START AVAILABLE RECORDS

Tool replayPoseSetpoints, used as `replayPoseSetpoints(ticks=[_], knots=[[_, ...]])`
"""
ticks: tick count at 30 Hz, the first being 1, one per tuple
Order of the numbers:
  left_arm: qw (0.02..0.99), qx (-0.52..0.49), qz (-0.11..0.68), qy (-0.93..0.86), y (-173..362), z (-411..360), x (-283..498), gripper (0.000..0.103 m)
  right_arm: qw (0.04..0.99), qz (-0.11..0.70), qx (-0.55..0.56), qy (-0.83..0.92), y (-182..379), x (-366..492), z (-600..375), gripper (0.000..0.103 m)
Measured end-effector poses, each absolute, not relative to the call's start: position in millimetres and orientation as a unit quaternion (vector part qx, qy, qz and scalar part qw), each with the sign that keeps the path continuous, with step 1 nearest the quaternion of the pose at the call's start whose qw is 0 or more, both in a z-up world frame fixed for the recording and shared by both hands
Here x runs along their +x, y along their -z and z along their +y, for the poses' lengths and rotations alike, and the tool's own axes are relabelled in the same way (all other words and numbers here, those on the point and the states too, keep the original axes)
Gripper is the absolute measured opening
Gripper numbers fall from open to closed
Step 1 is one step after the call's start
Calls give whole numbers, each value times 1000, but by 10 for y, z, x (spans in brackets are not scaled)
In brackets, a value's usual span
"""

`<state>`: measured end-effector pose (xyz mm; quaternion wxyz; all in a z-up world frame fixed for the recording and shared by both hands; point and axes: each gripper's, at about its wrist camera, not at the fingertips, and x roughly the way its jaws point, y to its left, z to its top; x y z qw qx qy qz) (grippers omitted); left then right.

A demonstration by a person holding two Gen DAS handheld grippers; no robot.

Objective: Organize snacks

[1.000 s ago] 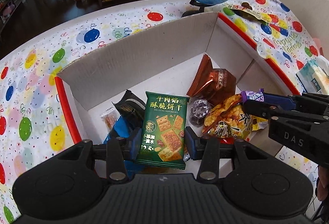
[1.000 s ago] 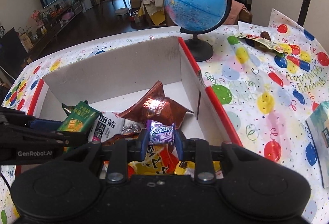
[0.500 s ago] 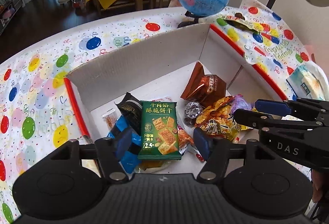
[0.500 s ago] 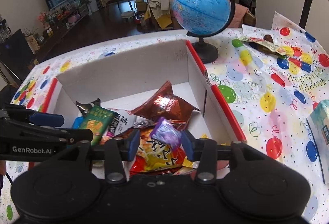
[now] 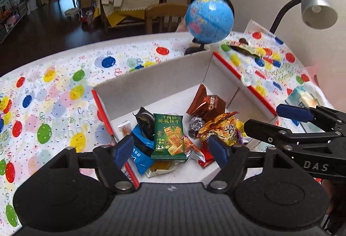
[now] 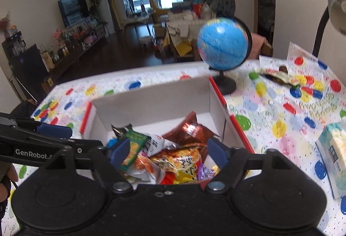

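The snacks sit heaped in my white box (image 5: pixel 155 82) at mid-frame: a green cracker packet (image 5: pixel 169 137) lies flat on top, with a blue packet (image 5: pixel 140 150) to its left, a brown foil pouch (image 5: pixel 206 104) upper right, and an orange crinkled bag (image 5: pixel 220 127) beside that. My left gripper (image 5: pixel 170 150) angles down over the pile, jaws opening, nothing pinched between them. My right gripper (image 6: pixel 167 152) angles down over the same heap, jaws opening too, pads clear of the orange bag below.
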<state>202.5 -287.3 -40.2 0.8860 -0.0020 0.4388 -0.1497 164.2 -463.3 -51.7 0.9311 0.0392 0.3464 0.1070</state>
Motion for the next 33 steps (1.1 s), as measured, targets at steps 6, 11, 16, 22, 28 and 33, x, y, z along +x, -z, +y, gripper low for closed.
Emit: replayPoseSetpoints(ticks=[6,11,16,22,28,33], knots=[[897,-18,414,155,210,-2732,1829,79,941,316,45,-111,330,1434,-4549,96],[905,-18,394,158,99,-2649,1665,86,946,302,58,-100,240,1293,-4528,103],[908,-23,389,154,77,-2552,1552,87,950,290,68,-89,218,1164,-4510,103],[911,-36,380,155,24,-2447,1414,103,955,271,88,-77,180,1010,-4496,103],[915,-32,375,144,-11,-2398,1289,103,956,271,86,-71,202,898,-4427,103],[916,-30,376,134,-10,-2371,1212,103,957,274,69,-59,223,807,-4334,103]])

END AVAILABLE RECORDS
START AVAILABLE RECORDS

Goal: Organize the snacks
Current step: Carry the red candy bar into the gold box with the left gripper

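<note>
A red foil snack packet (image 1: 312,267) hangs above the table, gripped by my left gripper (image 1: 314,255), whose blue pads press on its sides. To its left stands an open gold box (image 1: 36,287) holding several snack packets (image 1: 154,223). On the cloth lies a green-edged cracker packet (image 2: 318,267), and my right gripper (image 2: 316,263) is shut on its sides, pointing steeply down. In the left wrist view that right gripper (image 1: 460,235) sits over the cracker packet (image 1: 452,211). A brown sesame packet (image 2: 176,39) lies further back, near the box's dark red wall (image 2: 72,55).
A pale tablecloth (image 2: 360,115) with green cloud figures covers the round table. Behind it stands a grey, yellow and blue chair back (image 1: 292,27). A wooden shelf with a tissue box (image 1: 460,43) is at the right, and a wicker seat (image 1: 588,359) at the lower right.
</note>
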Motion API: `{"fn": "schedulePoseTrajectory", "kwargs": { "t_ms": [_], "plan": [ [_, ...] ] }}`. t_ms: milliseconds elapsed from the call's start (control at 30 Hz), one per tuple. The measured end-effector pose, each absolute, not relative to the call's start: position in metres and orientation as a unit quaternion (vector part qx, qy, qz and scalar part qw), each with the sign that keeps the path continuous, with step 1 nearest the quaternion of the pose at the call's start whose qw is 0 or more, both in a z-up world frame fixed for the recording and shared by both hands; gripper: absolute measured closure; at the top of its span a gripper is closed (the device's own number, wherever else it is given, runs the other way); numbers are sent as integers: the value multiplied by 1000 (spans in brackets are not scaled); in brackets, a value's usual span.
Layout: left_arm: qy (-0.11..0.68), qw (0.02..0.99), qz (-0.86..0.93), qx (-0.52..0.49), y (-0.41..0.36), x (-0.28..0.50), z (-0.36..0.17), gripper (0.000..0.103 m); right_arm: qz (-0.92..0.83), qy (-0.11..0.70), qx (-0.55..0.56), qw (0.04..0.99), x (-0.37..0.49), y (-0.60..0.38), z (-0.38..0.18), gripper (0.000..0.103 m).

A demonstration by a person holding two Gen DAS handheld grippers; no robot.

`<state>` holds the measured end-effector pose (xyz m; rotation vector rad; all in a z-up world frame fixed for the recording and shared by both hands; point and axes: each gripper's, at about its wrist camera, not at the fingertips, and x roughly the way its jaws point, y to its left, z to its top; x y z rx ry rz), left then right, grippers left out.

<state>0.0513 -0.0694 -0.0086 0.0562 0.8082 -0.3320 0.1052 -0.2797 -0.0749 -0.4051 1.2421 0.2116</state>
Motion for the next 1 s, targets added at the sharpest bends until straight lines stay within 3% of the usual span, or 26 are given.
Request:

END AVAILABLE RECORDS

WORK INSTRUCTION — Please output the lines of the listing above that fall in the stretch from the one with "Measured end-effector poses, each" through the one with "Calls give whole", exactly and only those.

EXPECTED ANSWER —
Measured end-effector poses, each absolute, not relative to the call's start: position in millimetres and orientation as a unit quaternion (vector part qx, qy, qz and scalar part qw), each with the sign that keeps the path continuous, with step 1 nearest the quaternion of the pose at the call's start whose qw is 0 or more, both in a z-up world frame fixed for the recording and shared by both hands
Here x runs along their +x, y along their -z and z along their +y, for the poses' lengths and rotations alike, and the tool's own axes are relabelled in the same way (all other words and numbers here, those on the point and the states too, keep the original axes)
Gripper is the absolute measured opening
Gripper numbers fall from open to closed
Step 1 is one step after the call's start
Calls give whole numbers, each value times 1000, but by 10 for y, z, x (spans in brackets are not scaled)

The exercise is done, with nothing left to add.